Description of the task: Below are some records. Return exactly the lines from the one containing "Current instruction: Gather" through the one containing "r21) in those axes", both included, and only those.

Extracted records:
#####

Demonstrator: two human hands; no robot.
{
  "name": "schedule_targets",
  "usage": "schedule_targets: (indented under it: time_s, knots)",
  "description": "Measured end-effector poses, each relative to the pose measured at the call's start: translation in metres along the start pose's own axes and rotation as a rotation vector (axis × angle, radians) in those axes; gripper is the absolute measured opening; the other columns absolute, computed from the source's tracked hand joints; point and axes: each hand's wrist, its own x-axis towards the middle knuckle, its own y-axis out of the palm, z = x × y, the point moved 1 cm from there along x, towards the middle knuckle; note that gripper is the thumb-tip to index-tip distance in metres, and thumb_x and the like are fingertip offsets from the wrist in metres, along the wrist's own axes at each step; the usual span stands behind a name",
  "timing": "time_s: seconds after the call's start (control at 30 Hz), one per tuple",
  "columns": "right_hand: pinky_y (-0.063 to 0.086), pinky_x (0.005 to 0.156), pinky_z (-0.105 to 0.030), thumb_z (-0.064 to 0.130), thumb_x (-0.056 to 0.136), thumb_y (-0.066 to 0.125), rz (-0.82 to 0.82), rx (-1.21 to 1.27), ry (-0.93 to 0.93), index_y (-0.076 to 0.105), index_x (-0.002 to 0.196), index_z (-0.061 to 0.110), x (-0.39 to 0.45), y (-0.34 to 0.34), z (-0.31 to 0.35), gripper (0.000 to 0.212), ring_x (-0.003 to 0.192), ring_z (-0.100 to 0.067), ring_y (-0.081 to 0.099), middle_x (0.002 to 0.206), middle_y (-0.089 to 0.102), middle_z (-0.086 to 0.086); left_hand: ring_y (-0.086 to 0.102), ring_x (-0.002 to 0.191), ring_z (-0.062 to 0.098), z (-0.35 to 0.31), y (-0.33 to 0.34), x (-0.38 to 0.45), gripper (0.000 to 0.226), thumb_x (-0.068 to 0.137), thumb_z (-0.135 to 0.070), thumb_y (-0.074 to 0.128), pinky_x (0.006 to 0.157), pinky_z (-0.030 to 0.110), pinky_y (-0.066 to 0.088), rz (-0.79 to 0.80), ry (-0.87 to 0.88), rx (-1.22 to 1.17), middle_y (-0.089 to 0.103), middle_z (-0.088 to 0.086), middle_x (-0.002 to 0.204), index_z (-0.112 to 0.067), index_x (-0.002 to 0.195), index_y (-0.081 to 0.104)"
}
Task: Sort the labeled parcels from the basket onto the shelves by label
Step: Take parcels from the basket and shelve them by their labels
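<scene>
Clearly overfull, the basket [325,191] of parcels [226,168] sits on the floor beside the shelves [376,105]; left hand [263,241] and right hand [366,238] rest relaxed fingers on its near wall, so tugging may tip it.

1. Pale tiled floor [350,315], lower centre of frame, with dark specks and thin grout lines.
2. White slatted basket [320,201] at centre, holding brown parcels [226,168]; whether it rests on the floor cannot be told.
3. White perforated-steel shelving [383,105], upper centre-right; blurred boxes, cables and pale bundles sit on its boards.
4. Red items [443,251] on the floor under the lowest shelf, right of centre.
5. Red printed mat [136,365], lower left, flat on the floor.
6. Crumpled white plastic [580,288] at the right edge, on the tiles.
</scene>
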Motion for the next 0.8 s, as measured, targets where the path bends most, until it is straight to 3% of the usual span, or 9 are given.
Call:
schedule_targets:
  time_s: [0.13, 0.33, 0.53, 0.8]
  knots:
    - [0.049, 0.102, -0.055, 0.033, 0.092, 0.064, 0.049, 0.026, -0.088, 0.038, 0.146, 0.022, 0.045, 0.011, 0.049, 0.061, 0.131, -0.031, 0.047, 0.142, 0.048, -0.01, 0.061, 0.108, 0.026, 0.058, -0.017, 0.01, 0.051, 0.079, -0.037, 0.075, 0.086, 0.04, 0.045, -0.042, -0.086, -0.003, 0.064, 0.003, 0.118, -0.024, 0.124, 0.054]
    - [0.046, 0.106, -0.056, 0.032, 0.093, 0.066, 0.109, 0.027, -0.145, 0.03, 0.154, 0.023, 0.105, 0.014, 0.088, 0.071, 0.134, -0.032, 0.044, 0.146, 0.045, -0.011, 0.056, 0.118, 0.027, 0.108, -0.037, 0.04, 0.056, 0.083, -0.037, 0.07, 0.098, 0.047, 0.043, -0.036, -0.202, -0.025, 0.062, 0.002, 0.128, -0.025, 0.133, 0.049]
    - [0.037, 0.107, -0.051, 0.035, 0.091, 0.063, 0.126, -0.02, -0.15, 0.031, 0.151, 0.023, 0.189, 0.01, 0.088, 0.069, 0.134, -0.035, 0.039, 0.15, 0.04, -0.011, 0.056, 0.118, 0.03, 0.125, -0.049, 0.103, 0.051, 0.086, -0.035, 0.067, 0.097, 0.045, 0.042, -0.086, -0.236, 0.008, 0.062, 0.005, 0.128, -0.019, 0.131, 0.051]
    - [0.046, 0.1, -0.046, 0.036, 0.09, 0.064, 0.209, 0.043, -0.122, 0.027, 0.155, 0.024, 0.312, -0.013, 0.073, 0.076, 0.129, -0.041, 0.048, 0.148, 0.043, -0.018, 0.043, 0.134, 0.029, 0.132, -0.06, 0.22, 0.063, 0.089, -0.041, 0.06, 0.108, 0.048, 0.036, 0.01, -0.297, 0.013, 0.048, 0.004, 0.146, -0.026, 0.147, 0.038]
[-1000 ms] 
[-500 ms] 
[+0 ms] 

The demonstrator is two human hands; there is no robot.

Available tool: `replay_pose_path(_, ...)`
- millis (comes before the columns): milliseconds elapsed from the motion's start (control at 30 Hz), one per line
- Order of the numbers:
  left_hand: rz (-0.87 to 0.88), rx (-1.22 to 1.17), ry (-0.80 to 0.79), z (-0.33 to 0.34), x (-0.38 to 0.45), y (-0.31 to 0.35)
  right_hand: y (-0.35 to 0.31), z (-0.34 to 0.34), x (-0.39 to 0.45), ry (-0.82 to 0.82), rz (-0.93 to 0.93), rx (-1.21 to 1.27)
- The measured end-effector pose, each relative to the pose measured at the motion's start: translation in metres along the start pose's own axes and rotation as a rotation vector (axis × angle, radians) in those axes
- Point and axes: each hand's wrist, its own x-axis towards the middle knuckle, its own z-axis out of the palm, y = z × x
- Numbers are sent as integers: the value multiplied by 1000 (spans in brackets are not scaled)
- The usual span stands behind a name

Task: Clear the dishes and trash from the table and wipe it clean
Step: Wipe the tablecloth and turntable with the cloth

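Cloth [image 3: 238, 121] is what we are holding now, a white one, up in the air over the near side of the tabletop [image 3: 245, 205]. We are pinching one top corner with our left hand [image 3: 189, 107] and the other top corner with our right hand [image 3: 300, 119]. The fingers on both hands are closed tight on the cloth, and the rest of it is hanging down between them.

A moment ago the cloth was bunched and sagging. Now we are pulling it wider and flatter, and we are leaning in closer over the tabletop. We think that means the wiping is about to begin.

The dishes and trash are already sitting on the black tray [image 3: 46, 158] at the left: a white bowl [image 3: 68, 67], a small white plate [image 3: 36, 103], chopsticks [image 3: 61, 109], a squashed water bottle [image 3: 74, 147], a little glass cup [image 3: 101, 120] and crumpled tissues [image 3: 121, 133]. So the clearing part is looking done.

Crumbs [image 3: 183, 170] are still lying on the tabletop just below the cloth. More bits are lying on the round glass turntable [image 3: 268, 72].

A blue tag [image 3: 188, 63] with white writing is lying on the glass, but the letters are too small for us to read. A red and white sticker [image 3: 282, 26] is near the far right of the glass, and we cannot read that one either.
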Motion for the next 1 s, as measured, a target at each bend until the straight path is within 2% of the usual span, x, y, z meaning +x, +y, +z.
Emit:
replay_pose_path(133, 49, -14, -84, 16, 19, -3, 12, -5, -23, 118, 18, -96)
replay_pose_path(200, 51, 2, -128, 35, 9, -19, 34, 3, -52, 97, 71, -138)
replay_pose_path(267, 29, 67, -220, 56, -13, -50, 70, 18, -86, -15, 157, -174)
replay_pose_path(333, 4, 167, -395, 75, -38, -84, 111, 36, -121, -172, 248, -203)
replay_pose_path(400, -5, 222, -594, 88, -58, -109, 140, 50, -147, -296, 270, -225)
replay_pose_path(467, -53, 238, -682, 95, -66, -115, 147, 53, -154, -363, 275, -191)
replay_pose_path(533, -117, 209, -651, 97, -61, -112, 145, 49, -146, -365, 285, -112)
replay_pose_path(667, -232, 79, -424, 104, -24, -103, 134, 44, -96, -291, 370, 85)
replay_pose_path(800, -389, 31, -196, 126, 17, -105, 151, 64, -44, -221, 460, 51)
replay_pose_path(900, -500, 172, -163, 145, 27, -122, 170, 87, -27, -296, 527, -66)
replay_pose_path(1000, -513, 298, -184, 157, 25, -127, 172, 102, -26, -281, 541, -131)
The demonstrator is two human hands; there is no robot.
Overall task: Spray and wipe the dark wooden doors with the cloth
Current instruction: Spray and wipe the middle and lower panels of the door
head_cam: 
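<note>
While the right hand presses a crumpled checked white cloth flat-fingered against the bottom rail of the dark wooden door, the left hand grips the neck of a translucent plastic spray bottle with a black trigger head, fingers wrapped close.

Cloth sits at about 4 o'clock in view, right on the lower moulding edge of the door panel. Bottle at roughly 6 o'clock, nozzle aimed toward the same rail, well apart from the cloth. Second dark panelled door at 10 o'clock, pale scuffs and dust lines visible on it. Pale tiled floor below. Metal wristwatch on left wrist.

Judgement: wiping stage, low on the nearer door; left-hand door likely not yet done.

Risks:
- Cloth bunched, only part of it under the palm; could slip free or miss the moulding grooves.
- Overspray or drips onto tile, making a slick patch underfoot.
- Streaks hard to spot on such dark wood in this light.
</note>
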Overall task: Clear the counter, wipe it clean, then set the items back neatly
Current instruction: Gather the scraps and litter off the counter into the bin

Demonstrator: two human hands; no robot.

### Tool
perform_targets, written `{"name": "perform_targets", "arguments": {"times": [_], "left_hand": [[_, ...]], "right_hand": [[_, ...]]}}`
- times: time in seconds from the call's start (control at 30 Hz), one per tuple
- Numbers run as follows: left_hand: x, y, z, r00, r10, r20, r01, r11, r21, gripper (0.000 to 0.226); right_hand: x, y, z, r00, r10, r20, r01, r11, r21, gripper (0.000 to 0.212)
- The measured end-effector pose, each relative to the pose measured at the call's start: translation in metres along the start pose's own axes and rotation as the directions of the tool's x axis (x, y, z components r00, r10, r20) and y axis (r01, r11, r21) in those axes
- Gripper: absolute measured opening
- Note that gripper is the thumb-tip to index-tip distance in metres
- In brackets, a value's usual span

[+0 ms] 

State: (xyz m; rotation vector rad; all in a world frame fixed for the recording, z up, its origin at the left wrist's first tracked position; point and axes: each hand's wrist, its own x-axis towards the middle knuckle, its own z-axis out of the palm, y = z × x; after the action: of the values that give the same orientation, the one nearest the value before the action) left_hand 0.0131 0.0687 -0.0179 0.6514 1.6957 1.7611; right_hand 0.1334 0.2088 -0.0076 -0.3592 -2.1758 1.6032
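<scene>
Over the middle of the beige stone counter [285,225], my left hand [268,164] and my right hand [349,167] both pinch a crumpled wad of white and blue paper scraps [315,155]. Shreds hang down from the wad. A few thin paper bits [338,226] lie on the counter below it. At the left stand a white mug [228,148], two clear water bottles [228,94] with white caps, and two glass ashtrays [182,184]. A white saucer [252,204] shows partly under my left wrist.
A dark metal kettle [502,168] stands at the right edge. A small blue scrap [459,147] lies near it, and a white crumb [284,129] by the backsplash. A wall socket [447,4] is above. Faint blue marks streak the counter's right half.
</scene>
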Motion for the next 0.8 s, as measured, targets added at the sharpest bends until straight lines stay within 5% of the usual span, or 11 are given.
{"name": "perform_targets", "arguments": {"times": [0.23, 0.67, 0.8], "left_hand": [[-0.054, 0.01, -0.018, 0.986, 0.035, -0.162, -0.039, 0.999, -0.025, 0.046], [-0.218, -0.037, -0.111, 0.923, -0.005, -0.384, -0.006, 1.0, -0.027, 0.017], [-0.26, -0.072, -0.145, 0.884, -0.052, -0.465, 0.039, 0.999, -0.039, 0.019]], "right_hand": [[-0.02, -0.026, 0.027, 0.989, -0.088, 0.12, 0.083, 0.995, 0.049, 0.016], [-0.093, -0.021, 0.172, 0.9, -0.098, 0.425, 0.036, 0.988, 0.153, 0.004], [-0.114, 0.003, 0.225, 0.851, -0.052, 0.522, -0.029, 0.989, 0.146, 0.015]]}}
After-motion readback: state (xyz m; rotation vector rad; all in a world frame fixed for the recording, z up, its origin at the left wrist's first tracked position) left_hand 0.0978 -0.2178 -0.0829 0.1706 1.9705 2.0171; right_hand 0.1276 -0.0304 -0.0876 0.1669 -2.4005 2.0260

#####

Task solution:
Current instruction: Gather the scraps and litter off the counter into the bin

Demonstrator: two human hands; no robot.

### Tool
perform_targets, written `{"name": "perform_targets", "arguments": {"times": [_], "left_hand": [[_, ...]], "right_hand": [[_, ...]]}}`
- times: time in seconds from the call's start (control at 30 Hz), one per tuple
- Numbers run as follows: left_hand: x, y, z, r00, r10, r20, r01, r11, r21, gripper (0.000 to 0.226); right_hand: x, y, z, r00, r10, r20, r01, r11, r21, gripper (0.000 to 0.212)
- The measured end-effector pose, each relative to the pose measured at the call's start: translation in metres along the start pose's own axes and rotation as the directions of the tool's x axis (x, y, z components r00, r10, r20) and y axis (r01, r11, r21) in those axes

No part of the exercise remains open.